A Policy of Truth
There’s been a bit of buzz on Cubs blogs recently on Felix Pie’s work ethic, based on this from Arizona Phil over at The Cub Reporter:
Reading between the lines, it appears that Pie being sent to Fitch Park was more for disciplinary reasons than it was to rehab an injured thumb, with the so-called "sprained thumb" the excuse needed to justify the DL stint and the Fitch Park rehab assignment.
As a further tidbit of bizarro information, Pie had what sounded like an argument with someone from the Cubs brass (I couldn't see exactly who it was, but I could probably guess) who was sitting up in the Fitch Park Tower that overlooks the four fields as Pie was walking to the clubhouse after he left the game in the 6th inning.
I didn't understand the complete nature of the "discussion," but I believe it had something to do with Pie expecting to leave town immediately (like "who is driving me to the airport?"), but being told instead that he would be staying in Arizona for at least one more day.
Pie did not look happy, that's for sure.
Juicy! Intriguing! Absolutely false!
I talked with Cubs Organizational Hitting Instructor Dave Keller today, and he admitted that he was the guy in the tower yelling at Felix Pie (in Spanish) after Pie left the AZL Cubs game on Sunday, but that the conversation had to do with Pie verbally being given the hitting schedule for Monday at Fitch Park (which otherwise was an off day for the AZL Cubs), and that there was no animosity involved in the exchange.
Let’s put it bluntly – Goatriders of the Apocalypse does not precisely shy away from saying negative things about baseball players. (You’ll find something that I wrote once as the number one result for the Google search “Ryan Theriot sucks.” I’m sure that nobody is surprised.) So I’m not trying to engage in some rah-rah Kool-Aid drinking.
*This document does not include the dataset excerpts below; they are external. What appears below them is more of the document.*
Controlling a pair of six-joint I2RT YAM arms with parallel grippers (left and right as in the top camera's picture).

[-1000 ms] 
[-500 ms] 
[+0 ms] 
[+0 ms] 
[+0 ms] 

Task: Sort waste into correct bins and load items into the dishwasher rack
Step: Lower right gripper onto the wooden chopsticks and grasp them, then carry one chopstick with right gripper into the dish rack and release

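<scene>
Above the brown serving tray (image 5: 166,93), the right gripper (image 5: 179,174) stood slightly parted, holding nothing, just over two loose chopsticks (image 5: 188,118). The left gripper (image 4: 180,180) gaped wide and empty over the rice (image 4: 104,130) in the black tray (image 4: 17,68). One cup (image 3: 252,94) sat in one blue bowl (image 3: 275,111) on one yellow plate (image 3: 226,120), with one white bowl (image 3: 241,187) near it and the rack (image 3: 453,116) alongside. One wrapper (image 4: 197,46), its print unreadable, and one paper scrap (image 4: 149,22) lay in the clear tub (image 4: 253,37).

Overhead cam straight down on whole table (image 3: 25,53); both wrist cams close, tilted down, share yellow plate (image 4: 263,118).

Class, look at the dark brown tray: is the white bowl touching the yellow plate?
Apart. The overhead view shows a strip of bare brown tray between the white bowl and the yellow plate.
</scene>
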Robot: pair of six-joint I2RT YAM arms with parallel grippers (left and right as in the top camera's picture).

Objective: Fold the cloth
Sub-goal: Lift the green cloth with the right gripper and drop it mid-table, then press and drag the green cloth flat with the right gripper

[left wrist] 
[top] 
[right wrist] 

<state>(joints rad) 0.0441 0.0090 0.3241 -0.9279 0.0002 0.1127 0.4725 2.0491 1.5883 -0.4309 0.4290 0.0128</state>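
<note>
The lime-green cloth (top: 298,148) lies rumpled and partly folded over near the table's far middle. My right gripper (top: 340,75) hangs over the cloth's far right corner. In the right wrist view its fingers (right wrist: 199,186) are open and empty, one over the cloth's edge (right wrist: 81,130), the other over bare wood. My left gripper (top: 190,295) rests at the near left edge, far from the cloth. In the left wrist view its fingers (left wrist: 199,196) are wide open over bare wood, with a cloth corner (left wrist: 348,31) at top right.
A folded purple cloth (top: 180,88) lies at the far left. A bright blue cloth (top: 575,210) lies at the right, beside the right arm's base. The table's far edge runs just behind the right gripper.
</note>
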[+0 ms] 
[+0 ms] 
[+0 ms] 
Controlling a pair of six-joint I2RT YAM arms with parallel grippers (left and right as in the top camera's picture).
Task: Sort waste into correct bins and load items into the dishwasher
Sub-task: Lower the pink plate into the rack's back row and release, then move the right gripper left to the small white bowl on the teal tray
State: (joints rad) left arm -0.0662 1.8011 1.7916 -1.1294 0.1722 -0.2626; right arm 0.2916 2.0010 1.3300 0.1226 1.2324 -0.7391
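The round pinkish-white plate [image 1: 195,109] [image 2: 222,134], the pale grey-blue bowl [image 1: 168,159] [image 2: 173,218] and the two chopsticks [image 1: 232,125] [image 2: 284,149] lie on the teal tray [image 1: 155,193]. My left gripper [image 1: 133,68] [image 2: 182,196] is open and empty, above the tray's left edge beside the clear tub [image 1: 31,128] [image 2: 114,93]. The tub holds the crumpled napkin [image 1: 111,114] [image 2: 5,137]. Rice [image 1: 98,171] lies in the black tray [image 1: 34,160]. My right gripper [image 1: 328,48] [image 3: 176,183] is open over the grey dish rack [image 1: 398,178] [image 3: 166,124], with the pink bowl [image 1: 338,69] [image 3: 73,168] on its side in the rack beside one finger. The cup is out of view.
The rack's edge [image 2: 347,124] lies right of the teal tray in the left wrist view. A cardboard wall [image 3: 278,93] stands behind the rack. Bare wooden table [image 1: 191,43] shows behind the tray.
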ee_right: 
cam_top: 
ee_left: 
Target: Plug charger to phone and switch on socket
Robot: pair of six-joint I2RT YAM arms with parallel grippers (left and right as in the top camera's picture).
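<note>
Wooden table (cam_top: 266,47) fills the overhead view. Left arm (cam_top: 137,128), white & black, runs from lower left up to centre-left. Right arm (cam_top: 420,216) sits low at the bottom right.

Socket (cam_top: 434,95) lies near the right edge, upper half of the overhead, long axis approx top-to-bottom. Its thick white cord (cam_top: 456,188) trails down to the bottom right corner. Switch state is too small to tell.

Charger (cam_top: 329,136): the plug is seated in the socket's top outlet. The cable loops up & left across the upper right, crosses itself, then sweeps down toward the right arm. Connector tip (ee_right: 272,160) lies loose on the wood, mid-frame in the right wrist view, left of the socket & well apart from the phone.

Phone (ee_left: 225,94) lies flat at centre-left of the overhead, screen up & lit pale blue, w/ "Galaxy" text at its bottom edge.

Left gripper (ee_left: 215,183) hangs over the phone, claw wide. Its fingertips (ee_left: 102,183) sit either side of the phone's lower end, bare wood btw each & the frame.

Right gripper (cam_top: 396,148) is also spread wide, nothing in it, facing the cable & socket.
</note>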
But – and this is me, anyways, your mileage may vary – I really don’t like passing judgement on a player’s personal life unless there’s some sort of criminal proceedings to go with it. I have no problem talking about Jason Marquis' poor imitation of a starting pitcher; his bad command, his mediocre stuff, his surprising amount of home runs for a ground ball pitcher.
But people will say things about him lacking mental toughness, or lacking focus or whatever - and how in the hell do you know what's going on in Jason Marquis' head? I mean, really, if you can diagnose somebody's mental state from a box score they need you in the FBI violent crimes division. Expect recruitment shortly.
Ask Roger Clemens - or better yet, ask his mistresses: the ability to pitch in the majors is not related to your merits as a human being. You can be a horrible person and a fine ballplayer; you can be a fine person and a horrible ballplayer.
And now there are all sorts of rumors floating around the Internet about Pie, simply because somebody wanted to tell him what time batting practice was the next day.
I guess my point is this - baseball players, all of them, are humans, just like us. And like all of us, they aren't perfect. We respect and honor them for what they're capable of doing as baseball players, and most of us are only going to know them as baseball players. It can be dangerous and just simply wrong to presume we know them in any other way, and we owe it to them to be careful with the conclusions we draw.